Tuesday, 27 December 2011

Countryside Code

Although it is only December already there are lambs being born on farms around the country.  There are also a lot of ewes about who will be due to lamb over the next couple of months.

It is important to keep your dog under control at all times and to respect the countryside; but it is more important at this time of year.  Ewes with lambs are very protective of thier babies and they may charge and chase your dog;  ewes in lamb that panic can miscarry.

Any dog can chase sheep, strange dogs cause sheep to panic.  You must, by law, have your dog under close control when walking, even if you are following a footpath.  Close control does not have to mean on a lead but if you cannot rely on your dog to stay beside you or to listen to your signals then you should have it on a short lead of around one metre or 3ft long.

 A farmer is within their rights to shoot any dog they percieve to be worrying animals, this does not just mean a loose dog, if your dog is on a flexi lead that is extended your dog can be counted as worrying sheep!  You must also have your dog under close control during the nesting period for ground birds (1st March - 31st July)

Other rules in the Countryside Code are leaving gates and property as you find them, take nothing home but your own litter.

At this time of year the weather can be unpredicable and it starts to get dark early so be prepared, wear suitable clothing and footware, make sure your phone is charged up and have a torch with you.

Thursday, 22 December 2011

Winter tips and Cloverleaf update

Busy grooming day today.  I have a space or two available between Christmas and New Year if you want your pooch looking good for the festivities.

Other than that I am booking behaviour, training and grooming sessions for January 2012, where did the year go?

Currently working on a mobile basis until the Canine Centre is opened, which won't be long now. Then you will be able to drop your dog off, enjoy a cuppa in the nearby cafe, do a spot of shopping or even pop into the hairdresser and have yourself pampered.

Winter is on us now and the weather is only going to get worse.  Once the gritters start putting salt down, please remember to wash your dog's feet after walks.  Road salt can be very toxic to dogs, their systems cannot cope with the amount of sodium in it.  Dogs like to lick thier paws clean so a good foot wash will get the salt off them, whereas a wipe with the towel won't.

Monday, 19 December 2011

Natural dog training

There are a lot of people claiming different ways of training your dog.  Some of these people will use equipment that I just won't; from ecollars to water pistols.  See my previous post "Punishing your dog" .

You may even hear people say "we only use natural methods".  Ask questions and find out what these "natural" methods are.  Dog's don't train other dogs, they speak dog, sometimes with an accent that others find hard to understand so they get into trouble, dogs are happy for other dogs to be dogs!

Natural methods vary, but are often based on so called pack rules, The list of pack rules is inconsistent but generally include, not allowing the dog on furniture, to lie in doorways, to start or end games or attention seeking behaviour or to pull on the leash; to always eat before your dog, go through doorways first, to be able to remove your dog’s food while it is eating and to put your dog into a down (alpha roll - see previous post as above).

 Taking the rules one at a time it is possible to unpick them and how they do not relate to wolf or dog behaviour and how as humans we are not equipped to mimic canine behaviour  For instance always eating before your dog is impractical and can also send mixed messages if you are unable to eat first.

You may get told that you must eat before your dog as that is what happens in the wild, or you may even get told that is what wolves do.  Both of these statements are incorrect.  Wild dogs and wolves will let the next generation eat first.  What happens if you are going out for a meal?  Do you have to eat something before the dog anyway?  What about if someone in the household is not in or is ill and unable to eat?

Ever been told to pinch your dog in the neck using a hand that mimics how another dog would bite and make a "tsssk" noise at the same time?  I'm yet to hear a dog make that sound or bite another dog in that manner to make it behave or to stop being dominant.

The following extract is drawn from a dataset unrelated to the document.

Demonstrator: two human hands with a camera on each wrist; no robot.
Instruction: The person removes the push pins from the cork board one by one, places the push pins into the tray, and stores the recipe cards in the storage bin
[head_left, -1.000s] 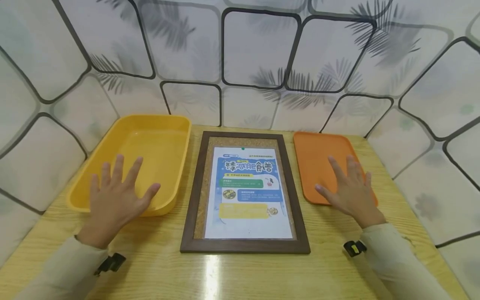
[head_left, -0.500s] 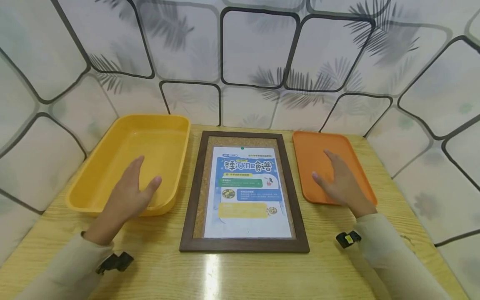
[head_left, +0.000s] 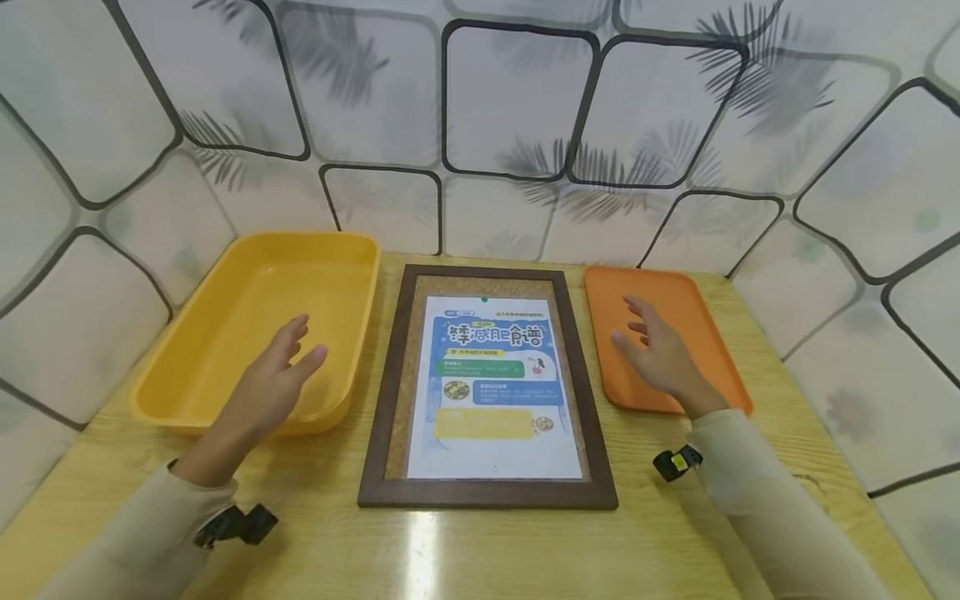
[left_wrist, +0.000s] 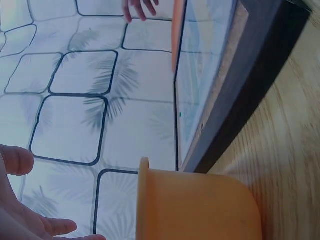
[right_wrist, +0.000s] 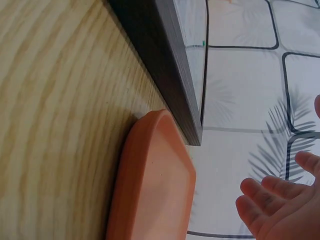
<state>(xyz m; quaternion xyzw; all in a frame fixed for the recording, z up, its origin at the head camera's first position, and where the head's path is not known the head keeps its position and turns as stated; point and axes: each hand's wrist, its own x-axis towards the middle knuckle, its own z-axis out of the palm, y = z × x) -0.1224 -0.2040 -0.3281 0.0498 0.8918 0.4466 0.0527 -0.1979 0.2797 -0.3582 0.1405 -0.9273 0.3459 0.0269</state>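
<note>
My left hand (head_left: pixel 266 387) hovers over the near right part of a deep yellow plastic tub (head_left: pixel 300 258), thumb apart from the fingers and nothing held. My right hand (head_left: pixel 656 350) is above a shallow orange tray (head_left: pixel 675 292), also holding nothing, its palm turned inward. Between the two lies a dark-brown wooden frame (head_left: pixel 487 493) with a cork backing. A printed blue and white poster (head_left: pixel 495 454) is fixed in it by a green pin. In the left wrist view the tub's wall (left_wrist: pixel 200 205) stands below the frame; the right wrist view shows the tray's rim (right_wrist: pixel 132 175).
Everything stands on a light wood-grain table (head_left: pixel 495 554). A patterned wall (head_left: pixel 517 100) with leaf prints rises behind it and along both sides. Each wrist wears a small black camera (head_left: pixel 236 525) on a strap.
Both hands have turned from palms down with spread fingers to palms facing inward. The right hand has shifted a little left. Tub, frame and tray stay in place.
</note>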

Biting in play or aggression I've seen, so what is your dog thinking when you do this?
 
People can teach dogs to behave to suit us using classical and operant conditioning and dogs can learn how to use operant conditioning to manipulate people and their environment to gain reward. Conditioning is based on sound science researched for years, it's used to manage wild animals is zoos and to train Orca in Seaworld.

A futher explaination of Classical and Operant Conditioning will be in a future post.



Thursday, 15 December 2011

Punishing your dog?

Most training revolves around establishing consequences for the dog’s behavior. Operant Conditioning defines these following four types of consequences.
  1. Positive reinforcement adds something to the situation to increase the chance of the behavior being exhibited again.
  2. Negative reinforcement removes something from the situation to increase the chance of the behavior being exhibited again.
  3. Positive punishment adds something to the situation to decrease the chance of the behavior being exhibited again.
  4. Negative punishment removes something from the situation to decrease the chance of the behavior being exhibited again.
Punishment is not retribution!  It is not pysically abusing your dog!